Several hypothesis have been put forward for this re-ascription, with no certainty: reject by Liszt of a poetry which it would have finally judged too weak with the profit of a more famous author, influence of Liszt's companion Princess Carolyne zu Sayn-Wittgenstein and her taste for Lamartine (Liszt having then complied more or less willingly), need to integrate Les préludes into the collection of Poèmes Symphoniques which are all accompanied by a literary support, copyright problems linked to the fact that Autran's poems were not yet all published...[40] [41] [42] [43]


The 1856 published score includes a text preface, which however is not from Lamartine.
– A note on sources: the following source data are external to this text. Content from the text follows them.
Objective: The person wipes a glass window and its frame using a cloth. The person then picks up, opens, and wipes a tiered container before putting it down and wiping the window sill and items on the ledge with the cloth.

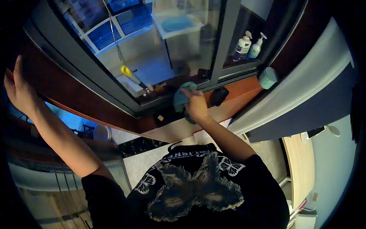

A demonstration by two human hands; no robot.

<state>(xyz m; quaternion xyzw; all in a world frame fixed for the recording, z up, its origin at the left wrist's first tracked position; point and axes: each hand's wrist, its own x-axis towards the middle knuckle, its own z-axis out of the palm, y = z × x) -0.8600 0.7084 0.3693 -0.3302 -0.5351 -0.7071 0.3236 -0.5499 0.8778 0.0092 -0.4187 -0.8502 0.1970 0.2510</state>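
Observation:
My right hand (196,105) presses a teal cloth (182,98) to the lower part of the window, just above the sill. Some of the cloth hangs below my fingers, and the hand is slightly blurred. Far to the left, my left hand (21,91) is raised with its fingers stretched out, by the dark wooden frame (57,82); whether it touches the wood I cannot tell. The window pane (152,49) sits in a grey metal frame (216,49).
On the reddish sill (244,89) are a dark bundle (219,96), a small dark item (163,118) and a pale green jar (268,78). Two pump bottles (244,47) show in the right pane. A grey curtain (301,80) hangs at right. A doorway opens at lower left.

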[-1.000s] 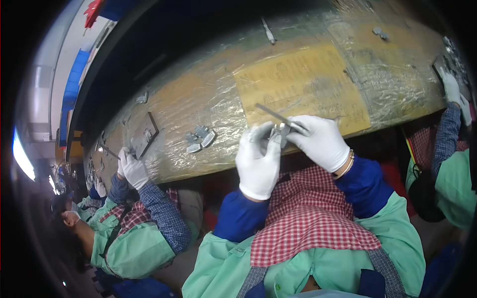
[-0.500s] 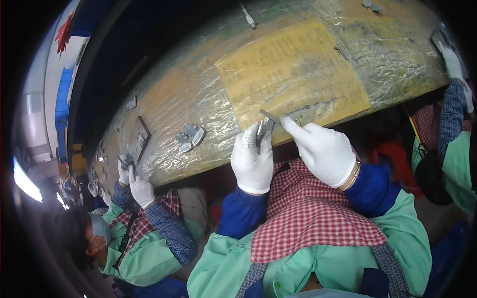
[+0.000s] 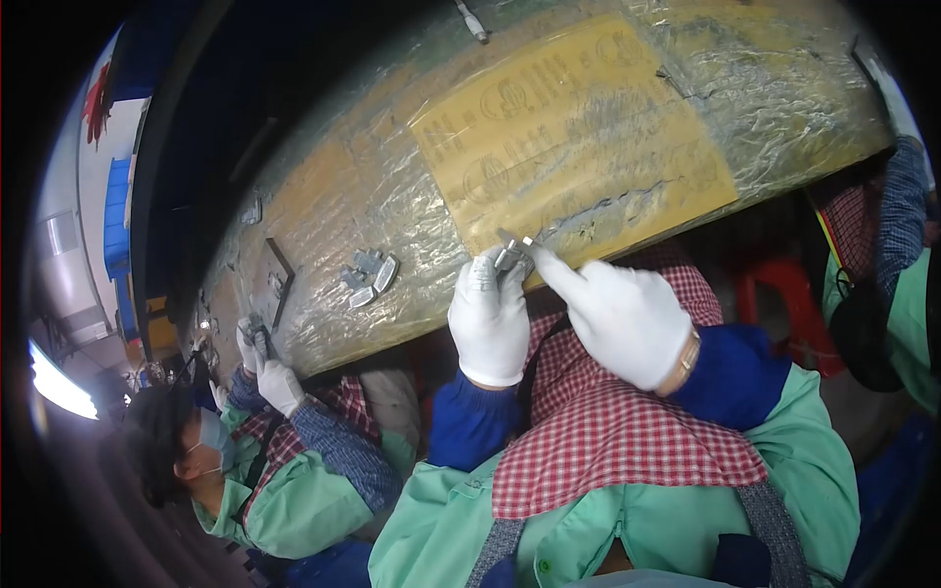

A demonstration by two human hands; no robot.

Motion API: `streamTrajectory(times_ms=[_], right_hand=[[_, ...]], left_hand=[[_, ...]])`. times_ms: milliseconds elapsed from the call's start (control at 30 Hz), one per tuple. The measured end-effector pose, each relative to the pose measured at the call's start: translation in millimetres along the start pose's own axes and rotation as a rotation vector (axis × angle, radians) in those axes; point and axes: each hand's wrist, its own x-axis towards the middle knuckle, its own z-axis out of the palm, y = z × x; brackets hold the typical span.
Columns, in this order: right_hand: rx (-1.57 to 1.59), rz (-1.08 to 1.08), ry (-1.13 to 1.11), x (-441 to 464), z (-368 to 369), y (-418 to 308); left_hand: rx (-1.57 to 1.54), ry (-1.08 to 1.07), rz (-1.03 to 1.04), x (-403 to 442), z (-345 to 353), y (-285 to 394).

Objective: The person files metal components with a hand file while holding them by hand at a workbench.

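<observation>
My left hand (image 3: 488, 328), in a white glove, is closed around a small grey metal part (image 3: 507, 261) at the table's near edge. Over that part lies a thin, flat grey file (image 3: 506, 237), its tip showing beyond the fingers. My right hand (image 3: 632, 328), also gloved, reaches in from the right with the index finger stretched along the file and the other fingers curled. Its grip on the file is mostly hidden behind the hand. To the left on the table sits a cluster of similar grey metal parts (image 3: 369, 277).
Yellow printed sheet (image 3: 578, 127) lies under plastic film on the table (image 3: 333, 206). A white pen-like tool (image 3: 471, 22) is at the far side. On the left a co-worker (image 3: 294, 480) handles a part beside a dark plate (image 3: 281, 284). Another person's sleeve (image 3: 904, 211) and a red stool (image 3: 789, 304) are right.
My right hand has come slightly lower, its fingertip now close to the metal part. The view has shifted a little. My left hand keeps holding the part.
</observation>
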Motion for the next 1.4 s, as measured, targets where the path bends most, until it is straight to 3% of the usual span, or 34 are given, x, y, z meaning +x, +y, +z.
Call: streamTrajectory(times_ms=[167, 333, 400, 600, 767, 933, 1100, 1167, 1267, 1300, 1400], right_hand=[[0.035, 0.029, 0.183, 24.0, 7.5, 12.8], [-0.152, -0.027, -0.063, -19.8, -24.7, -7.6], [-0.127, -0.009, -0.054, -20.3, -13.0, -7.1], [-0.084, 0.021, 0.157, 20.8, 12.6, 12.4], [-0.129, -0.051, -0.030, -19.0, -23.7, -0.4], [-0.142, -0.041, -0.035, -10.5, -8.6, -3.0], [-0.054, 0.017, 0.283, 29.5, 12.3, 19.5], [0.005, 0.014, 0.301, 31.1, 9.1, 19.4], [0.161, -0.034, 0.382, 34.1, 15.7, 16.7], [0.151, -0.048, 0.339, 35.4, 15.6, 16.0], [0.158, -0.087, 0.277, 41.6, 7.1, 9.1]], left_hand=[[0.008, 0.068, 0.133, -5.3, 0.1, -1.9], [-0.027, 0.070, 0.154, -7.9, 1.9, -7.5], [-0.040, 0.084, 0.170, -9.7, 4.3, -9.5], [0.031, 0.074, 0.228, -5.8, 0.2, -6.0], [-0.180, 0.102, 0.207, -8.5, 7.0, -14.4], [-0.362, -0.039, 0.209, -5.4, 1.7, -26.8], [-0.046, 0.008, 0.277, -7.4, -0.6, -25.6], [-0.383, 0.050, 0.056, -13.8, 6.9, -33.0], [-0.486, 0.058, 0.008, -24.2, 12.5, -39.3], [-0.829, 0.002, -0.197, -22.7, 9.0, -36.0], [-0.129, 0.086, 0.094, -20.7, -2.5, -10.6]])
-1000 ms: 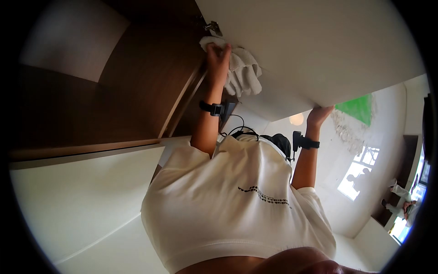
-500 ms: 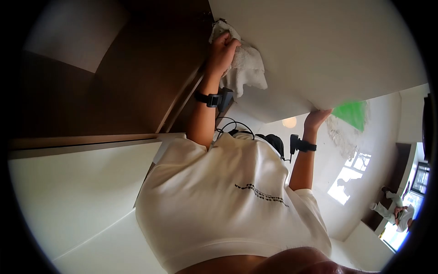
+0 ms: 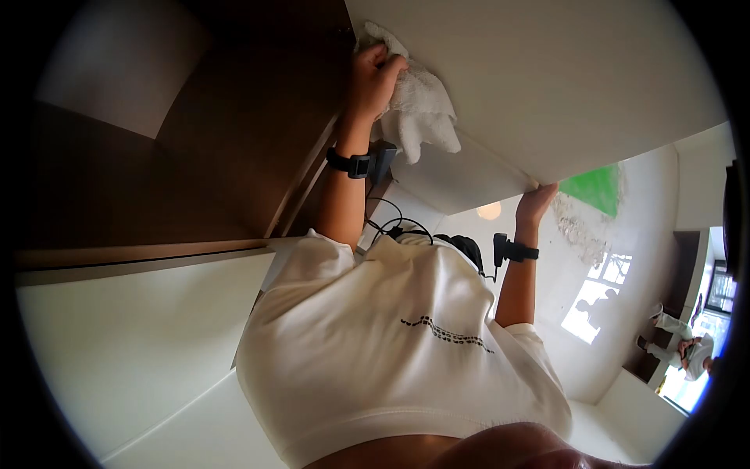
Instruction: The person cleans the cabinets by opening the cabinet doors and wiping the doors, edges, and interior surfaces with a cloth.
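Evidently the white cloth is the thing in hand, bunched near the corner where the brown cabinet meets a broad white panel. The left hand has a clenched grip on it, fingers curled into the folds, while the loose part hangs beside the knuckles; gathering it so probably keeps it padded and manageable against the panel. At the panel's near edge is the right hand, likely to steady it; its fingers are partly hidden, so I cannot tell how tightly that grip closes.

Both arms reach forward from the white shirt, well apart, the left stretched farther out, the right bent nearer the body. Each wrist wears a black strap. Beyond lie the glossy floor with its green patch, and another person.
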### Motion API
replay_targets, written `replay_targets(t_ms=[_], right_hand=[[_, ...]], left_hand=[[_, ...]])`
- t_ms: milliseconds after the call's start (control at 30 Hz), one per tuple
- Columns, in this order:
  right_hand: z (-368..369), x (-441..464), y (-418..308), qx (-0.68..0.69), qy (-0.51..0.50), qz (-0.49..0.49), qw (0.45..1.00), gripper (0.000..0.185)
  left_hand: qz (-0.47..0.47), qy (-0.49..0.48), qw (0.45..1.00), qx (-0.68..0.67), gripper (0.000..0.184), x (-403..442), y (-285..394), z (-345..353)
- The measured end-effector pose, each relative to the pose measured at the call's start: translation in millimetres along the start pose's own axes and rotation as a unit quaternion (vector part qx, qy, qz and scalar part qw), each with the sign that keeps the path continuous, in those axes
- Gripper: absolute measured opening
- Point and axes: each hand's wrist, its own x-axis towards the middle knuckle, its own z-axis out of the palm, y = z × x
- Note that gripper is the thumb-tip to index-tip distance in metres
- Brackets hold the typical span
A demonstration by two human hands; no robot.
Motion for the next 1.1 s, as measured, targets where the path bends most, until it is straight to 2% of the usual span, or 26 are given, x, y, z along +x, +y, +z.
replay_targets(t_ms=[33,100,133,200,300,333,367,433,467,567,600,633,667,767,800,867,933,1033,1067,1100], right_hand=[[-0.4,2.9,7.0,0.014,-0.007,0.008,1.000,0.033],[0.4,10.4,7.3,0.130,0.005,0.043,0.991,0.034],[-0.7,10.8,8.7,0.103,-0.004,0.045,0.994,0.032],[0.6,7.5,10.9,0.054,-0.005,0.049,0.997,0.042],[-1.4,4.3,2.8,-0.072,-0.012,-0.014,0.997,0.043],[2.1,3.7,-2.7,-0.019,-0.006,0.012,1.000,0.029],[0.5,4.3,-2.4,-0.126,-0.011,-0.053,0.991,0.025],[-2.6,1.6,2.1,-0.332,-0.028,-0.173,0.927,0.025],[-0.6,1.0,0.6,-0.349,-0.022,-0.200,0.915,0.038],[5.7,-4.9,-6.0,-0.260,-0.014,-0.152,0.953,0.023],[3.5,-2.9,-3.1,-0.185,-0.005,-0.077,0.980,0.025],[1.3,-0.9,-0.1,-0.106,0.016,-0.004,0.994,0.037],[0.2,1.0,-1.1,-0.112,0.024,0.017,0.993,0.043],[-1.5,2.4,-9.3,-0.107,0.016,0.027,0.994,0.049],[12.7,2.7,-22.4,-0.098,0.032,0.008,0.995,0.050],[24.7,3.1,-32.5,-0.073,0.046,0.028,0.996,0.053],[9.2,6.3,-19.4,-0.062,0.023,0.093,0.993,0.056],[-0.6,7.5,-20.4,-0.093,-0.008,0.124,0.988,0.060],[4.8,6.6,-34.0,-0.091,-0.002,0.156,0.984,0.061],[9.2,7.0,-36.5,-0.081,0.003,0.128,0.988,0.063]], left_hand=[[-0.008,0.006,1.000,-0.003,0.017,1.0,-4.5,-0.1],[-0.025,0.009,1.000,-0.008,0.017,-0.7,-13.7,0.7],[-0.052,0.009,0.998,0.026,0.018,-6.3,-26.9,-2.6],[-0.096,-0.005,0.990,0.100,0.018,-15.8,-60.1,-14.9],[-0.162,-0.044,0.975,0.143,0.019,-28.7,-98.6,-26.9],[-0.166,-0.052,0.976,0.130,0.016,-33.0,-108.2,-29.0],[-0.154,-0.062,0.981,0.100,0.015,-35.0,-105.4,-25.6],[-0.136,-0.080,0.986,0.045,0.014,-38.2,-100.3,-19.8],[-0.144,-0.093,0.985,0.025,0.016,-37.7,-90.8,-15.0],[-0.031,-0.051,0.997,-0.040,0.021,-30.4,-43.1,13.6],[0.002,-0.015,0.998,-0.066,0.022,-29.4,-24.7,29.8],[0.038,0.019,0.995,-0.095,0.022,-28.6,-6.6,48.9],[0.074,0.054,0.988,-0.126,0.023,-27.6,1.4,63.7],[0.157,0.082,0.976,-0.128,0.020,-24.0,-1.9,89.1],[0.151,0.095,0.978,-0.110,0.027,-24.6,-7.4,96.2],[0.146,0.100,0.980,-0.096,0.025,-30.2,-10.8,104.1],[0.083,0.058,0.991,-0.092,0.021,-50.9,-10.1,109.6],[0.230,0.016,0.972,0.042,0.030,-64.7,-38.9,122.8],[0.220,0.022,0.974,0.041,0.033,-67.4,-32.7,127.6],[0.178,-0.010,0.984,0.032,0.034,-68.6,-35.7,125.9]])
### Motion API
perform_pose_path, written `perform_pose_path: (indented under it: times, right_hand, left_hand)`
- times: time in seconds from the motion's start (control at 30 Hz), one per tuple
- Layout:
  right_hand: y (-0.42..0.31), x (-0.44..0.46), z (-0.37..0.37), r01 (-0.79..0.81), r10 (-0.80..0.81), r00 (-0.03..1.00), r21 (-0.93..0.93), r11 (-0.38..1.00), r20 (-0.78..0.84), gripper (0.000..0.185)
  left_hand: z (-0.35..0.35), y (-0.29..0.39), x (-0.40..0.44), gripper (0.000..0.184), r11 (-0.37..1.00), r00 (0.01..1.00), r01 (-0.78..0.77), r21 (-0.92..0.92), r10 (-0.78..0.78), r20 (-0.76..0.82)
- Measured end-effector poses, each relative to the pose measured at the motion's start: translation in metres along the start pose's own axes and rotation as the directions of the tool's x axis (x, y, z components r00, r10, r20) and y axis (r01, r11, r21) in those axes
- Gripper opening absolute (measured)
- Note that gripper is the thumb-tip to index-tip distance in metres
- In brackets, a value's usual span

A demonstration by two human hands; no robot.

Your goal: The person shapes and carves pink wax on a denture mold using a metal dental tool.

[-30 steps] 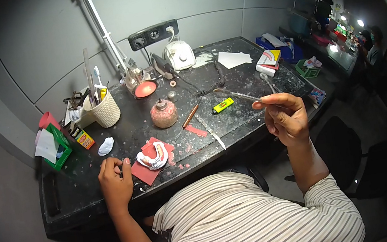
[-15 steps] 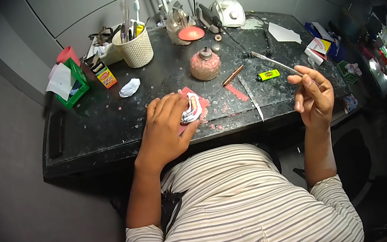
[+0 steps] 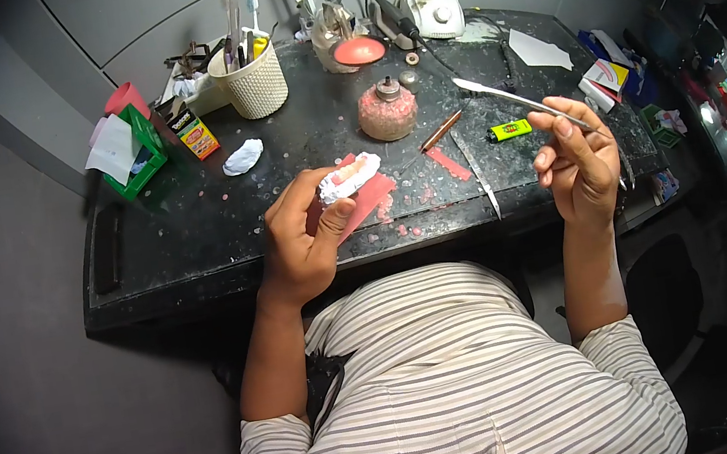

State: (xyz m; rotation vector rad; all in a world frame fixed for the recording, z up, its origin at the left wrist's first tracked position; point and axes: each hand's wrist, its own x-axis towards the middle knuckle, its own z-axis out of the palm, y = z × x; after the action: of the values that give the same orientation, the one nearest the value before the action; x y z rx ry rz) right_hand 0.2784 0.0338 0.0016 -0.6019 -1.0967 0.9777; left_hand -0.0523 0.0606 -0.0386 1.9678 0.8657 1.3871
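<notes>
Between the thumb and fingers of my left hand (image 3: 303, 231) is a white dental cast (image 3: 350, 178) with a pink and tooth-coloured strip on it, tilted above a red wax sheet (image 3: 371, 200). My right hand (image 3: 580, 152) pinches a thin metal spatula (image 3: 508, 96), its flat tip pointing up and left over the bench. Near that tip stands a round glass burner (image 3: 387, 111) with a metal cap. A brown-handled tool (image 3: 440, 132), a red wax strip (image 3: 448, 164) and a pale knife (image 3: 476, 173) lie between my hands. A yellow-green lighter (image 3: 509, 131) lies left of my right hand.
A white lump (image 3: 243, 157), a small box (image 3: 196, 137), a green basket (image 3: 148, 156) and a woven cup of tools (image 3: 252, 87) stand left. Behind are a red dish (image 3: 359, 50) and a white device (image 3: 431, 12). Paper (image 3: 540, 49) lies right.
My left hand has moved onto the cast, closed on it and tilted it up from the wax sheet. My right hand still holds the spatula. The view has shifted down.
</notes>
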Motion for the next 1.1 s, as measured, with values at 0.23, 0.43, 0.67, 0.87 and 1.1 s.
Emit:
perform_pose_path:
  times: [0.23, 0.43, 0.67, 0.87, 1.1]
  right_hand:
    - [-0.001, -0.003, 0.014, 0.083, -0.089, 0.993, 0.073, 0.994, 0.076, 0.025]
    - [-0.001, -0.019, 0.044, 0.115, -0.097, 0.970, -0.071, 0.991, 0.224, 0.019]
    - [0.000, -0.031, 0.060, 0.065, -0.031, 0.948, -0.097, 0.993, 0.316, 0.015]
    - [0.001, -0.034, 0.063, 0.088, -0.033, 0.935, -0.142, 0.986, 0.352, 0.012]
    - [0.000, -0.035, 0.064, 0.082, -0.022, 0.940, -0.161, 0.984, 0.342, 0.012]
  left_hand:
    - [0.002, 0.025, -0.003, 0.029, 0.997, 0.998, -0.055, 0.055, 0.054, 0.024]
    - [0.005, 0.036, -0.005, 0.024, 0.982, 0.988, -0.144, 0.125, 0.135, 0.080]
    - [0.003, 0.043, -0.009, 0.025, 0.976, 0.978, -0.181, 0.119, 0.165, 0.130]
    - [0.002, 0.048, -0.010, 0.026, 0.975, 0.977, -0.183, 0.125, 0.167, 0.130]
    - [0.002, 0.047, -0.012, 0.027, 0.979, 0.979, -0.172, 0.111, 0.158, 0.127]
What else is our life but a series of preludes to that unknown Hymn, the first and solemn note of which is intoned by Death?—Love is the glowing dawn of all existence; but what is the fate where the first delights of happiness are not interrupted by some storm, the mortal blast of which dissipates its fine illusions, the fatal lightning of which consumes its altar; and where is the cruelly wounded soul which, on issuing from one of these tempests, does not endeavour to rest his recollection in the calm serenity of life in the fields? Nevertheless man hardly gives himself up for long to the enjoyment of the beneficent stillness which at first he has shared in Nature's bosom, and when "the trumpet sounds the alarm", he hastens, to the dangerous post, whatever the war may be, which calls him to its ranks, in order at last to recover in the combat full consciousness of himself and entire possession of his energy.[44]


The earliest version of this preface was written in March 1854 by Carolyne zu Sayn-Wittgenstein.[45] This version comprises voluminous reflections of the Princess, into which some lines of quotations from the ode by Lamartine are incorporated.[46] It was drastically shortened for publication in April 1856 as part of the score; there only the sentence, "the trumpet sounds the alarm" and the title "Les préludes", survive from Lamartine's poem.


A different version of the preface was written for the occasion of a performance of Les préludes on 6 December 1855, in Berlin. In the 1855 version the connection with Lamartine is reduced to his alleged query, "What else is our life but a series of preludes to that unknown Hymn, the first and solemn note of which is intoned by Death?"[47] However this sentence was actually written not by Lamartine, but by Princess Wittgenstein.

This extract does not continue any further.